Questions for AMA: Data Fabric, Data Mesh, Data Lake, Data Warehouse, which one do you need?

  • 1.  Questions for AMA: Data Fabric, Data Mesh, Data Lake, Data Warehouse, which one do you need?

    Posted Tue May 10, 2022 03:57 PM
    Edited by System Test Fri January 20, 2023 04:39 PM
    We'd like to answer your questions about the differences between Data Fabric, Data Mesh, Data Lakes, and Data Warehouses. 
    We've arranged for experts from across IBM to answer your questions right here in this forum thread on on May 26 at 2pm Eastern/11am Pacific for a whole hour of AMA (Ask Me Anything).  Our topic is Data Fabric, Data Mesh, Data Lake, Data Warehouse, which one do you need or do you need all of them? If you have questions, please start posting them as a response to this post

    Our experts will hop on the Cloud Pak for Data Community discussion forum on May 26 at 2pm Eastern/11am Pacific and start answering your questions right here in this thread. 

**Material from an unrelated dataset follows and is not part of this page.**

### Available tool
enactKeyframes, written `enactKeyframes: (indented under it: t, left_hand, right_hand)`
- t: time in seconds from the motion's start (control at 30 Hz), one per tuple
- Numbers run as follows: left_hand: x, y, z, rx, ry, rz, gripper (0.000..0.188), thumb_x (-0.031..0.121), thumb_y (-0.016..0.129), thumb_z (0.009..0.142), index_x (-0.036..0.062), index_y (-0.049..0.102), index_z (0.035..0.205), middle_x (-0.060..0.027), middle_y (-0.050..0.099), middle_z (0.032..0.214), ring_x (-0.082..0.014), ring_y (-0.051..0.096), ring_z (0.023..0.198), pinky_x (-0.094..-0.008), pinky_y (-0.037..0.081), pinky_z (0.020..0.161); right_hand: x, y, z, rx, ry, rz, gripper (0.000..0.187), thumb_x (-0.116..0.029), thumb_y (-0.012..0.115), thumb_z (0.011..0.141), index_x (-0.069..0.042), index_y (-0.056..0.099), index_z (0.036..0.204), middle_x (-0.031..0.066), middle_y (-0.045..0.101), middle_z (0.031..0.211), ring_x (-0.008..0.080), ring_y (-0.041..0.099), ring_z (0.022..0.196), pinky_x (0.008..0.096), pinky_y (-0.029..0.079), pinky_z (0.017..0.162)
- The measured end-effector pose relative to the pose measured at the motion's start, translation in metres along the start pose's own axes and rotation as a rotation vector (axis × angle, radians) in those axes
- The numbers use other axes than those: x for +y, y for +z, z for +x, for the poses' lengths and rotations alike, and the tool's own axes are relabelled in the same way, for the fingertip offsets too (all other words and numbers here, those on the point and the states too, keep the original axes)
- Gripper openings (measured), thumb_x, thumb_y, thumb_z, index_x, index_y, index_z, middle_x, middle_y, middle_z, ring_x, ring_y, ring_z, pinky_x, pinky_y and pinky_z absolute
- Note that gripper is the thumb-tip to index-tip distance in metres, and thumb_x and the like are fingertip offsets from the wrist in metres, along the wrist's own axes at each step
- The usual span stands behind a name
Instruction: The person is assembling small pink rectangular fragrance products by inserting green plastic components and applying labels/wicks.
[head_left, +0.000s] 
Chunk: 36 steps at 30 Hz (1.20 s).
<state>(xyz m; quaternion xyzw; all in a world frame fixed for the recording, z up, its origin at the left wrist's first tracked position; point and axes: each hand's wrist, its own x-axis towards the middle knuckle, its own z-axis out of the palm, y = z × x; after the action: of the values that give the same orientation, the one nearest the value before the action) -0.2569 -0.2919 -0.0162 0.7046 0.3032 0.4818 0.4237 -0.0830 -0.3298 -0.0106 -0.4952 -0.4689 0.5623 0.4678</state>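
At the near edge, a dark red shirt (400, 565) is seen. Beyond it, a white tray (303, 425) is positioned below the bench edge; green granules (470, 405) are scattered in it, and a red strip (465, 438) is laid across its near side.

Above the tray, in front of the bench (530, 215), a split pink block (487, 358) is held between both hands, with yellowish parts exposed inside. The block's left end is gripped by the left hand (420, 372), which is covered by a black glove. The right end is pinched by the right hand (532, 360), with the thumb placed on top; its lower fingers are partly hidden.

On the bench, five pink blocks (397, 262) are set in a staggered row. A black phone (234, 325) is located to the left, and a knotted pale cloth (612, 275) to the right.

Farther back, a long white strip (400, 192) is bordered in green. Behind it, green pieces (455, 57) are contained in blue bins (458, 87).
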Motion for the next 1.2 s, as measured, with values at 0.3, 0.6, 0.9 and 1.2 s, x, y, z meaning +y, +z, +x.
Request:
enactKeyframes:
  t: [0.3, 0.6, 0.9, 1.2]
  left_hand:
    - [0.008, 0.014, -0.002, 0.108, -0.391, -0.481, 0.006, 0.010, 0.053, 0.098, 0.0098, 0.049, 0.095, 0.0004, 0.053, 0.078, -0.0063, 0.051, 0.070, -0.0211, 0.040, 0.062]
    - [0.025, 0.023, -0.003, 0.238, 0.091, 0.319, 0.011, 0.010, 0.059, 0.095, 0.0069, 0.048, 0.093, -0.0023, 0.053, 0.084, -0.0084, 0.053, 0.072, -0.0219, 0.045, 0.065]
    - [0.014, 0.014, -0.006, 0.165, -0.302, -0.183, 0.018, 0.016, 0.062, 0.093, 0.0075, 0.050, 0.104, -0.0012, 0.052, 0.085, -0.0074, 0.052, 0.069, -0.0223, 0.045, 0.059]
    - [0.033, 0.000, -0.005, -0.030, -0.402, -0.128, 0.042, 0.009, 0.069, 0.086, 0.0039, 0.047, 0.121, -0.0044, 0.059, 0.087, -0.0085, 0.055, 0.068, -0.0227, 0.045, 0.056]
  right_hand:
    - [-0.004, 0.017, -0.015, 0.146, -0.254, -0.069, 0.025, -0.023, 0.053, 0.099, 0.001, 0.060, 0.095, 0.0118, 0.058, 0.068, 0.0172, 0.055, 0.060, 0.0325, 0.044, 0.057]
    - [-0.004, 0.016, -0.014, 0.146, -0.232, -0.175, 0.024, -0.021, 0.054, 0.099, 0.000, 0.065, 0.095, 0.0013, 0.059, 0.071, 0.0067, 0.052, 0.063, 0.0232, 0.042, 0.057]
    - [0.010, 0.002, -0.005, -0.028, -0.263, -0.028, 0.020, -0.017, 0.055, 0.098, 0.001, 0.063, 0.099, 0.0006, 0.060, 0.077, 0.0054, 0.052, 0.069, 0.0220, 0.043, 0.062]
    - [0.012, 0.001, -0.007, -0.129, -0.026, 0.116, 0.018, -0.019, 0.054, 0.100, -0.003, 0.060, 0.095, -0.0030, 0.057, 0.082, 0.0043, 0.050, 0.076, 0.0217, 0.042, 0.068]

    To learn more, or to get this AMA on your calendar, go to the AMA Data Fabric, Data Mesh, Data Lake, Data Warehouse, which one do you need? event page. This event will take place entirely in the discussion forum, so there is no meeting to join.  If you can't be online during the hour, don't worry; you can post your questions in advance and read the responses later.  

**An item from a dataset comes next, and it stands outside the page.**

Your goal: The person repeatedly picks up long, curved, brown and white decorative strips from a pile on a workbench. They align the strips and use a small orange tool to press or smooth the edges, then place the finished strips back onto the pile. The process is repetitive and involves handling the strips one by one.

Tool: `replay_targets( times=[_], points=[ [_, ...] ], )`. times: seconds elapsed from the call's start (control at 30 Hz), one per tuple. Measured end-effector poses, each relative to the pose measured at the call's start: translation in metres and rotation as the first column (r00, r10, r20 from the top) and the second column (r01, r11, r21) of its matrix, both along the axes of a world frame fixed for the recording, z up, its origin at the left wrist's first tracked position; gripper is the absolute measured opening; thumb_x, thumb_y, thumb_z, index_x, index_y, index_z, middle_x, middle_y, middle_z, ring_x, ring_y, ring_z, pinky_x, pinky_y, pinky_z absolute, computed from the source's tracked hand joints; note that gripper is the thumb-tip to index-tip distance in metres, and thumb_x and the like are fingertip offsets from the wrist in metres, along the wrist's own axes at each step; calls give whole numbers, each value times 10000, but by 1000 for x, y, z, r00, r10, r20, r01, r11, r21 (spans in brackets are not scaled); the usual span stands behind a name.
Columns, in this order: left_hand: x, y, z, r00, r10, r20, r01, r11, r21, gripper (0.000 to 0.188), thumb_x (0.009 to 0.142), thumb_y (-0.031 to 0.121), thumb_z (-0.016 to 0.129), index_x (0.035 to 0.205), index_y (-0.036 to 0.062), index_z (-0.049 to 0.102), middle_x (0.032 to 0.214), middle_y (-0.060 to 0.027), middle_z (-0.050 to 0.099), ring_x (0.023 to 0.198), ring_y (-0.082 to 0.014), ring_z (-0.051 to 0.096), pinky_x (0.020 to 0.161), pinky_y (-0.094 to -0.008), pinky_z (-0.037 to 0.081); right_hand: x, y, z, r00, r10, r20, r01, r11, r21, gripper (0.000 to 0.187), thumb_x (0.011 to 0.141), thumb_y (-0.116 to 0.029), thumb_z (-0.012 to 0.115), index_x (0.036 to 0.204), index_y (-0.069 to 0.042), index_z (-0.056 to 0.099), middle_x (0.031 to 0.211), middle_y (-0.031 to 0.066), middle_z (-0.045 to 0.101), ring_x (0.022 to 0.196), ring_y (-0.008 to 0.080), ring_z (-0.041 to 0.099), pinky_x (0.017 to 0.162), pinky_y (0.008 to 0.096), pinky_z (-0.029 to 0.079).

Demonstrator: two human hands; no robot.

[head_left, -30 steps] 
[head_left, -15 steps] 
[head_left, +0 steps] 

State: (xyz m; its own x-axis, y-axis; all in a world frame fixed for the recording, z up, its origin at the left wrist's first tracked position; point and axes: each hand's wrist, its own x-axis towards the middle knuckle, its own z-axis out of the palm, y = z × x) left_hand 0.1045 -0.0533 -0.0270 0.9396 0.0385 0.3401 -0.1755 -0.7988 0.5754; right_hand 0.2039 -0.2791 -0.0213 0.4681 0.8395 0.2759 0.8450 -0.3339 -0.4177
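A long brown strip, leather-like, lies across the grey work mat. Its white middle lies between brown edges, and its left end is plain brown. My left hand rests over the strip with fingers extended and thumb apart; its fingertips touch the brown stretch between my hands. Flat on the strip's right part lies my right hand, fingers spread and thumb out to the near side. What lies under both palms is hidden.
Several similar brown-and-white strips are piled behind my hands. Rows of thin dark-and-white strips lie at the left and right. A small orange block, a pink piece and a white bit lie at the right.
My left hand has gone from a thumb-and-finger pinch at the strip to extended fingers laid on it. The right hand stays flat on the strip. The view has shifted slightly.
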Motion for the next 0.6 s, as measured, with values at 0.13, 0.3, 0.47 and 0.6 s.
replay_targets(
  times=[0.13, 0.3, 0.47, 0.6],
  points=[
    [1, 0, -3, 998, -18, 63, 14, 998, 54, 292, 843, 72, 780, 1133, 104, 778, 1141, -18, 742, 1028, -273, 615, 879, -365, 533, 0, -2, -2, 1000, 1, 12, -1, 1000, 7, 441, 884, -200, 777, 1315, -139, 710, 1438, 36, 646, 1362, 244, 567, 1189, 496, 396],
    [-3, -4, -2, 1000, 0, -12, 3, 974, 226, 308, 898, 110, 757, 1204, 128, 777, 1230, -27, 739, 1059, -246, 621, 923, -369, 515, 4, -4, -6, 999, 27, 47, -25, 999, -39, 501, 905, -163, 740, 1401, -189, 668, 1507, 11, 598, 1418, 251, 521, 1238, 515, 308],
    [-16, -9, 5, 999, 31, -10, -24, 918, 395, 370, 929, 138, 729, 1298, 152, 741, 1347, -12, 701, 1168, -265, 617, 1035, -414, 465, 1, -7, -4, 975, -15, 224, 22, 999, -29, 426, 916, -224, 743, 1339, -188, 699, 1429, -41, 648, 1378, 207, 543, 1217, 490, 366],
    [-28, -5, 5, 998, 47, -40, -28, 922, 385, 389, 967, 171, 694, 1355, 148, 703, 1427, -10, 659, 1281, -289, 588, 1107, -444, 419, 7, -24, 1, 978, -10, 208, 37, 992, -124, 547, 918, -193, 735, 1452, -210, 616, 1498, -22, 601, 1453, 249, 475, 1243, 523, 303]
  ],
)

    ------------------------------
    Shannon Rouiller
    Content strategist, Cloud Pak for Data
    ------------------------------
    #CloudPakforDataGroup


  • 2.  RE: Questions for AMA: Data Fabric, Data Mesh, Data Lake, Data Warehouse, which one do you need?

    Posted Wed May 25, 2022 04:01 PM
    Hi, I'm looking forward to this AMA. My question is:  What's the difference between a data fabric and a data mesh?

    ------------------------------
    Karin Moore
    ------------------------------



  • 3.  RE: Questions for AMA: Data Fabric, Data Mesh, Data Lake, Data Warehouse, which one do you need?

    Posted Thu May 26, 2022 02:18 PM

     

    A data fabric and data mesh both aim to help control the proliferation of data sources across enterprises.  They both fundamentally use a lot of the same technology (virtualization, ETL, governance tools) but how it gets deployed organizationally in an enterprise differs around ownership. The data mesh is less centralized, with lines of business owning data products and maintaining that themselves, having the "contract".  In a data fabric, while teams own data, it's a more centralized approach.  There are still separate data stores in a fabric, but the management is centralized.  In a mesh, it is not – it's much more peers working together as they see fit.  Both are powerful and are built out of a lot of the same tech, but the organizational structure in each is quite different.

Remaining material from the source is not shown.